La cour relève que l’arrêté royal n’exige donc pas la formalité du recommandé.

Examinant les éléments de l’espèce, la cour constate que l’assureur produit une lettre du 16 août 2005 accompagnée du certificat de guérison établi par son médecin-conseil, ainsi que les autres lettres du même jour envoyées à l’employeur et à l’organisme assureur.

Se pose dès lors la question de savoir si l’assureur apporte la preuve de la notification. La cour retient qu’elle peut recourir aux présomptions de l’article 1349 du Code civil. Elle constate que, peu après la date litigieuse, l’intéressé a consulté son médecin et que ce dernier a fait un rapport circonstancié.
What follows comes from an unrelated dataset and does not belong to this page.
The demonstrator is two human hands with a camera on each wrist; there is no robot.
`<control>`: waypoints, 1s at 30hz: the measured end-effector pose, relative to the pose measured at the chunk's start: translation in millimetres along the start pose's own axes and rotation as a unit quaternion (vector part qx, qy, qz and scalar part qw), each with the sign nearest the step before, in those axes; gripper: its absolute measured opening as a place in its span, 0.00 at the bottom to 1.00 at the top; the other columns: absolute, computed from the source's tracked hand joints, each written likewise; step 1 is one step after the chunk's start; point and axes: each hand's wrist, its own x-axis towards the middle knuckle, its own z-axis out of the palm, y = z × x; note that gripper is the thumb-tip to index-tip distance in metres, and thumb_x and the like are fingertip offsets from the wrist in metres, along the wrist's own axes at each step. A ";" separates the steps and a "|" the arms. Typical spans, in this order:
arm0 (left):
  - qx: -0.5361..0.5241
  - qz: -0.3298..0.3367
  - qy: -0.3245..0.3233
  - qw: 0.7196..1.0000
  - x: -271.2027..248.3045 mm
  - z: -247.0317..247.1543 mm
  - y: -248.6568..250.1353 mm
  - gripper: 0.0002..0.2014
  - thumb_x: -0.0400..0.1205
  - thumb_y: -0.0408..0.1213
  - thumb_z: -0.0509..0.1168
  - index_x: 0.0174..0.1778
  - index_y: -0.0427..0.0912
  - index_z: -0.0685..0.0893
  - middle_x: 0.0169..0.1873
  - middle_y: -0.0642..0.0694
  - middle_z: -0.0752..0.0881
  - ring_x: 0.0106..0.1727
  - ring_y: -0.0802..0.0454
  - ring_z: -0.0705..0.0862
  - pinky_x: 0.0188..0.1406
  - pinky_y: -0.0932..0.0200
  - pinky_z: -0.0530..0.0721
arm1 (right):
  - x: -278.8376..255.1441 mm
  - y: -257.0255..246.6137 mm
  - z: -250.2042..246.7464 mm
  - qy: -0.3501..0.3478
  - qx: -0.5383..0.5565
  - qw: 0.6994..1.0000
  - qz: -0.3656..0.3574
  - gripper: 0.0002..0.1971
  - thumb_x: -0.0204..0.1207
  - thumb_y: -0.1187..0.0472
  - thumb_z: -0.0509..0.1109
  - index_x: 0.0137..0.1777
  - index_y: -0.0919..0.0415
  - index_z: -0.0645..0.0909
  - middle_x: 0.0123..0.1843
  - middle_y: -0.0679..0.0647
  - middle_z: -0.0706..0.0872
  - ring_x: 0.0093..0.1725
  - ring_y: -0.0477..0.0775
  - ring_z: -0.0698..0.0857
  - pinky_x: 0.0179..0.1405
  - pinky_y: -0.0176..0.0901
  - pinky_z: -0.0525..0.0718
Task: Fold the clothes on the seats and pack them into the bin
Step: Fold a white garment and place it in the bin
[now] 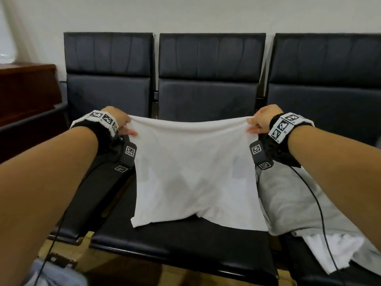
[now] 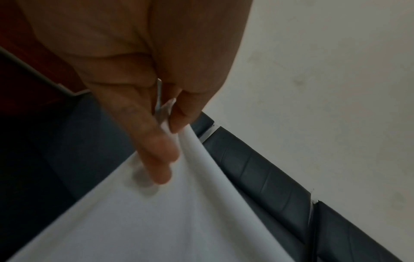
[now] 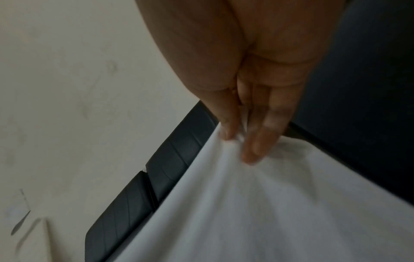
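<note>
A white garment (image 1: pixel 193 172) hangs stretched between my two hands above the middle black seat (image 1: pixel 185 242), its lower edge resting on the seat cushion. My left hand (image 1: pixel 125 126) pinches the garment's upper left corner; in the left wrist view the thumb and fingers (image 2: pixel 161 150) clamp the white cloth (image 2: pixel 179 221). My right hand (image 1: pixel 257 124) pinches the upper right corner, and its fingers (image 3: pixel 257 141) bunch the white cloth (image 3: pixel 268 212). A grey garment (image 1: pixel 292 199) lies on the right seat over another white one (image 1: pixel 334 250). No bin that I can make out is in view.
Three black padded seats stand in a row against a pale wall (image 1: pixel 185 13), with high backrests (image 1: pixel 210 58). A dark wooden cabinet (image 1: pixel 26 89) stands at the left. Something grey-blue (image 1: pixel 55 273) lies on the floor at the lower left.
</note>
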 end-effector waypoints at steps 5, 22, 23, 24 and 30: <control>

Pour la cour ce rapport s’inscrit manifestement dans le cadre d’une contestation d’une décision que l’intéressé venait de recevoir.

La cour en conclut que, de l’ensemble de ces éléments, la preuve par présomption est ainsi rapportée.

Intérêt de la décision

Cet arrêt de la Cour du travail de Mons rappelle le mécanisme de l’article 72 de la loi du 10 avril 1971 combiné au dispositif de l’article 24.

L’arrêt de la Cour constitutionnelle du 18 juin 2009, dont référence dans l’arrêt, a, effectivement, mis un terme à une controverse quant à la nature du délai visé à l’article 72, alinéa 2 de la loi (action en contestation), celui prévu à l’article 72, alinéa 1 (revision) n’ayant quant à lui jamais été contesté.